La confiance du RNDDH dans le travail du juge Gary Orélien et du greffier Élysée Cadet s’est effritée
Les confusions autour de l’enquête de l’assassinat de l’ancien président Jovenel Moïse persistent après 6 mois. Un rapport dressé par le Réseau national de défense des droits humains (RNDDH) indique que l’ancien directeur a.i de la PNH, Léon Charles, a été en contact avec l'un des principaux suspects dans l’assassinat de Jovenel Moïse, Joseph Felix Badio.

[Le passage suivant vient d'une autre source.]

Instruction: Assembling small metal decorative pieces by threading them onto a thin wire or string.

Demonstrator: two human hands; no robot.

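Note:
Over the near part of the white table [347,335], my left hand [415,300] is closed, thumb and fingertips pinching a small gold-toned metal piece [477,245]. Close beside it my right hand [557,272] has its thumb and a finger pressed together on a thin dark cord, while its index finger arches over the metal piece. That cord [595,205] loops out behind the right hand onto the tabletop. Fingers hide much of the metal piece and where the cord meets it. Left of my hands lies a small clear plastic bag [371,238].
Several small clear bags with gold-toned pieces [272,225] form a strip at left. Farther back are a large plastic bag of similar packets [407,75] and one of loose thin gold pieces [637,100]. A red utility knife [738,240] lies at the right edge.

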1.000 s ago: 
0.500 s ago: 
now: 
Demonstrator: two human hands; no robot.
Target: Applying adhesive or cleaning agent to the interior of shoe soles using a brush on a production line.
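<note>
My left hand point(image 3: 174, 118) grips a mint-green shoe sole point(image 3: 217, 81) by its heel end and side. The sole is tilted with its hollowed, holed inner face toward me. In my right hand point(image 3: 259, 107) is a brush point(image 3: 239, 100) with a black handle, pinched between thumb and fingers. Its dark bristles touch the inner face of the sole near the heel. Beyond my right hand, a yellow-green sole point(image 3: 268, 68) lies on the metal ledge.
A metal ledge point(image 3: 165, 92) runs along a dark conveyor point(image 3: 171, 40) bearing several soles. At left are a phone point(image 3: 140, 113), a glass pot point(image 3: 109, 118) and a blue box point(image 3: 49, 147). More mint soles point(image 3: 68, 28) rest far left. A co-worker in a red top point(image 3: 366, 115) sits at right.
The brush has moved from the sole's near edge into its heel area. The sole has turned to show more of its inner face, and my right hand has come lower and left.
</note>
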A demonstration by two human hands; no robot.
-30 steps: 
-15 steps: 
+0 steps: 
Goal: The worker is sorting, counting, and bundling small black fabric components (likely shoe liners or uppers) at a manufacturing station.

Conjointement le RNDDH se dit inquiet par rapport à l'avancement de l’enquête au niveau de la Direction centrale de la Police judiciaire et la passivité du magistrat instructeur Gary Orélien et du greffier Élysée Cadet.
De janvier à juillet 2021, le Premier ministre Ariel Henry, Léon Charles, Marie Jude Dragon, John Joël Joseph, Christian Emmanuel Sanon, James Solages, Wendel Coq Thelot sont les personnes qui se sont entretenues avec Joseph Felix Badio, le suspect numéro un dans la préparation et la perpétration de l’assassinat de Jovenel Moïse, selon le rapport publié par le Réseau national de défense des droits humains le 6 janvier 2022, mentionnant qu' il y a eu un maximum d'appels téléphoniques croisés et enregistrés entre eux.
Quant à l’ancien directeur général a.i. de la PNH Léon Charles, lorsqu'il était encore à la tête de l’institution policière, il exigeait qu’un rapport d’avancement de l’enquête lui soit acheminé chaque jour par la DCPJ. Ainsi, il restait informé de la situation de toutes les personnes auditionnées et/ou arrêtées, des perquisitions qui avaient été réalisées ainsi que des téléphones dont les appels avaient été analysés. De plus, en septembre 2021, les enquêteurs qui avaient travaillé sur l’enquête ont été convoqués par l’Inspection générale de la PNH qui leur avait posé des questions spécifiques relatives à leur travail, dans l’objectif évident de les intimider. Ces comportements constituaient en fait des actes de blocage, notamment lorsqu’on se rappelle que Léon Charles était lui-même en contact avec Joseph Félix Badio. Pourtant, même après le départ de l’ancien directeur a.i. Léon Charles, l’enquête n’a pas repris au niveau de la DCPJ. Ceci laisse supposer que l’ordre d’y statuer émane d’autorités plus haut placées », lit-on dans le rapport, ce que Léon Charles dément complètement. À en croire l'ex-DG a.i de la PNH ce sont des allégations fausses. Il a tenu à souligner qu'il n'a jamais repris contact avec Joseph Felix Badio. « Je n'ai pas hésité à répondre à l'invitation du juge instructeur dans le cadre de l’instruction et demeurer à tout moment à la disposition de l'institution judiciaire, seule instance chargée d'élucider les tenants et aboutissants du crime », peut-on lire dans la note de démenti de Léon Charles, soulignant ne pas vouloir engager des polémiques avec des organes qui se dressent en juridictions parallèles, mais qu'il veut collaborer avec les instances légales reconnues par les lois haïtiennes.
D'un autre côté, le RNDDH dénonce dans son rapport l’instruction judiciaire menée par le magistrat Garry Orelien qui patauge encore. Suivant cet organisme, seuls quelques rares auditions et un transport sur les lieux du crime à grand renfort de publicité, ont été réalisés. « Il ne s’agit pas d’une surprise dans la mesure où, dès sa désignation, les capacités du magistrat instructeur à mener à bien une telle enquête avaient été remises en question. Le magistrat, par conséquent, aurait dû se rendre compte de la complexité d’un tel dossier et octroyer commission rogatoire à la DCPJ pour approfondir ses investigations et fournir, à la chambre criminelle, d’autres éléments cruciaux qui auraient pu aider à la manifestation de la vérité. Cependant, ceci n’a pas été fait. Par ailleurs, au lieu de mener l’enquête pour laquelle il a été désigné, le magistrat Garry Orelien et son greffier Élysée Cadet intimident et menacent des personnes indexées dans ce dossier pour avoir à un moment ou à un autre entretenu un lien, aussi ténu qu’il fût, avec les assassins de Jovenel Moise », a déclaré Marie Rosie Ducénat du Réseau national de défense des droits humains, exhortant les autorités policières judiciaires à mener une enquête impartiale, auditionner tous ceux et toutes celles qui pourraient avoir un lien avec les personnes indexées dans cet assassinat et étendre leurs investigations aux institutions bancaires, dans le but de trouver les informations susceptibles d’aider à la manifestation de la vérité et à l’identification de tous les auteurs intellectuels et matériels de ce crime.